What It Does: Currently, individuals can receive a $13,570 tax credit for adopting a child through international, private, or foster care adoptions, and unused amounts of the credit can be carried over for five years. If the child doesn’t have special needs, the credit can only be used to cover adoption expenses. The tax credit is phased out for people with an income between $203,540 and $243,540. This entire system is gone if the Republican tax bill becomes law, even for families adopting children with special needs.

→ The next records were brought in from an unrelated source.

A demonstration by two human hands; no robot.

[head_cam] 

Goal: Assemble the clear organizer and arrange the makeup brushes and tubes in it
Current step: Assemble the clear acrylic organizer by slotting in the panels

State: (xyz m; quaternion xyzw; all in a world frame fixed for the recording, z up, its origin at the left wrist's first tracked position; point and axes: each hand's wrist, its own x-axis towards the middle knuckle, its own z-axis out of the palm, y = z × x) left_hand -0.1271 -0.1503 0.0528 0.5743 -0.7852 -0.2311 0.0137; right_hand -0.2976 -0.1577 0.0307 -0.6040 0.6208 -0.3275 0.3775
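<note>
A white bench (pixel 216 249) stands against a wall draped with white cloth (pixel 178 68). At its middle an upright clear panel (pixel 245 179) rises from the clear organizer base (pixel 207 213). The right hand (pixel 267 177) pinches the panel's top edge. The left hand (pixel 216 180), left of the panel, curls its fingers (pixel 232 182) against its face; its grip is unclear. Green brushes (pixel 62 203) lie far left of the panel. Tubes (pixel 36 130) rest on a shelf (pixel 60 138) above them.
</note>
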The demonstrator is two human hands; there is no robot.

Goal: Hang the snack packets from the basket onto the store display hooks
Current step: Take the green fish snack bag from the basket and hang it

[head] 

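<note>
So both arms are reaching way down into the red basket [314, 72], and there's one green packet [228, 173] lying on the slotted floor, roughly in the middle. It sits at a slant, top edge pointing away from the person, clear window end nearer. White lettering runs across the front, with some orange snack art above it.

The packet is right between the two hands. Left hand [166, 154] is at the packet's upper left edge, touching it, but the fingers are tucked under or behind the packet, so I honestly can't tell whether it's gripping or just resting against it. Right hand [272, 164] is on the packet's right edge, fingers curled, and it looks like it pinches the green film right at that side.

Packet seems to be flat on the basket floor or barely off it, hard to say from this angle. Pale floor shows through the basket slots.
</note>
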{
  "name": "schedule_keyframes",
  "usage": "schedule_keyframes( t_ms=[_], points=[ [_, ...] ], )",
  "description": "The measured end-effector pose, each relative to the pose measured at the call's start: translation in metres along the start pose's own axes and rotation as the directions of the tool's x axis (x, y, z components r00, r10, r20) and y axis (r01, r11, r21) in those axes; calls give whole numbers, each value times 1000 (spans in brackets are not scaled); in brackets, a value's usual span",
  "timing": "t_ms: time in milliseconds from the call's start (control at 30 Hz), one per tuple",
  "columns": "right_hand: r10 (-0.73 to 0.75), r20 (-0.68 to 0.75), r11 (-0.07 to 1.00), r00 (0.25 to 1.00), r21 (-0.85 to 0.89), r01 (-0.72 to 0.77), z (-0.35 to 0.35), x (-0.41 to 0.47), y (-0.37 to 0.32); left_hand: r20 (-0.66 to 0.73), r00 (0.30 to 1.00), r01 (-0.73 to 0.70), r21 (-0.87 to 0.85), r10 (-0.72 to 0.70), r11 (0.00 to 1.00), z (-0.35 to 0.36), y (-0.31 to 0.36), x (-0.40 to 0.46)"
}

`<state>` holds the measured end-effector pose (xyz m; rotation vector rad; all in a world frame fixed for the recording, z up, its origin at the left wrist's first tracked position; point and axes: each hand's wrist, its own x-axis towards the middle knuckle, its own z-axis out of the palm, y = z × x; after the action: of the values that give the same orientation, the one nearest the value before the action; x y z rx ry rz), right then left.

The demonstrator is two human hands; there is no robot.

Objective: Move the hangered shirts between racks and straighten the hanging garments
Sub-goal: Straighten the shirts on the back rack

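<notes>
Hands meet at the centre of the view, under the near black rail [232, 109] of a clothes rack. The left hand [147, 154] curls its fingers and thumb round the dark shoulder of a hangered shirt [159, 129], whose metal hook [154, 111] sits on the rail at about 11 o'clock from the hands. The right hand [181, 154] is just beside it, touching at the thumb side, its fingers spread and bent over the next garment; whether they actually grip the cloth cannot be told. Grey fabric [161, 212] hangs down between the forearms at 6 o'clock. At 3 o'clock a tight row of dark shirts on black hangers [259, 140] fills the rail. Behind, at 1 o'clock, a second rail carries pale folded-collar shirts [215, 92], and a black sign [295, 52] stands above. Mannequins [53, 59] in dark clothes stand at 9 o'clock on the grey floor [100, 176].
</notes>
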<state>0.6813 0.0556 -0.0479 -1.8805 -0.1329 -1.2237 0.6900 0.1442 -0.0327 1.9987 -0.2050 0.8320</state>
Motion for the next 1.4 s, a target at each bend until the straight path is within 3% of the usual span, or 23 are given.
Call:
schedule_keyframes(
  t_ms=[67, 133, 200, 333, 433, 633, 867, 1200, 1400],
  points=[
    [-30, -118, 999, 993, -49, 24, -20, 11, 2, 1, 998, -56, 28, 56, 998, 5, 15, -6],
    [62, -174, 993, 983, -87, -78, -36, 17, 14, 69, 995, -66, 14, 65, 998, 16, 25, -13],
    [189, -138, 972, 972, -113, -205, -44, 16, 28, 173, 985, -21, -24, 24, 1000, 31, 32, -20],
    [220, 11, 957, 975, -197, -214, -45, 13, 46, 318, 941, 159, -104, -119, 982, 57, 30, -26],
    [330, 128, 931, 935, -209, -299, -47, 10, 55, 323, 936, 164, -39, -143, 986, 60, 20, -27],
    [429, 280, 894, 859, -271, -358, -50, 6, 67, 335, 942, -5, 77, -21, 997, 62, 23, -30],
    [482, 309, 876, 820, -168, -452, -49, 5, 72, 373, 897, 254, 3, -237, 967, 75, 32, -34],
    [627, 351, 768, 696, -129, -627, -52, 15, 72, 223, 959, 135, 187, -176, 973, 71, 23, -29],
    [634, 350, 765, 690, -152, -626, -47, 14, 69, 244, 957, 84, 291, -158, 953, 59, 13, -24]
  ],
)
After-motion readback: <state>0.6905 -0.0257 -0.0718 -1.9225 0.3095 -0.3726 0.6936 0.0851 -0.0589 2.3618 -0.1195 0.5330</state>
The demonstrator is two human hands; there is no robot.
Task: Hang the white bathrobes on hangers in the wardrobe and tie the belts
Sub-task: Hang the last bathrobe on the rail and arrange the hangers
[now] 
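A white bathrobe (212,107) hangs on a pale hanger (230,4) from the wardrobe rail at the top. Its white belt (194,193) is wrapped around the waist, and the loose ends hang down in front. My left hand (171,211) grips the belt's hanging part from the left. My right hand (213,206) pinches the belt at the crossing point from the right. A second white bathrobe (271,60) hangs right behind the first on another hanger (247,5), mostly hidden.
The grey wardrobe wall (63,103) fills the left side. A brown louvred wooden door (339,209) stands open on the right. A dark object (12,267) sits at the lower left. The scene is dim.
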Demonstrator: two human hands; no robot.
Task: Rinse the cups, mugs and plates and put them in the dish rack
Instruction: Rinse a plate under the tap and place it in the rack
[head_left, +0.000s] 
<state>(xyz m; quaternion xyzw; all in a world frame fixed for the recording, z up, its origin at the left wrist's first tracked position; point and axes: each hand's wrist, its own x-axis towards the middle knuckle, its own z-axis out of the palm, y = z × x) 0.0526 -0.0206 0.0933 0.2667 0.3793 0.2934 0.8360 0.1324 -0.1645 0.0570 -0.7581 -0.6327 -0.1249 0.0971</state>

Who It Screws Over: Women with adopted children and children awaiting adoption
How It Screws Them Over: Not everyone who adopts comes from wealthy backgrounds, and by making it more expensive for families, experts worry that fewer people will go through the adoption process due to the sheer cost. There are other financial constraints for families looking to adopt children with special needs who’ll require more attention. Additionally, considering that the Republican Party constantly says that pregnant women who can’t afford to take care of a child should “just put it up for adoption” instead of getting an abortion, they’re making it financially harder for people to actually adopt those children.
Obviously, House Republicans still have to make changes to the bill and vote on it, and Republicans in the Senate have to officially present their own version of the bill. But if it wasn’t clear before, it is now: Republicans are taking a swing at more than just tax brackets here.
They’re turning tax reform into a referendum on women’s reproductive rights, their ability to work outside the home, and their healthcare rights. Can I get a big HELL NO?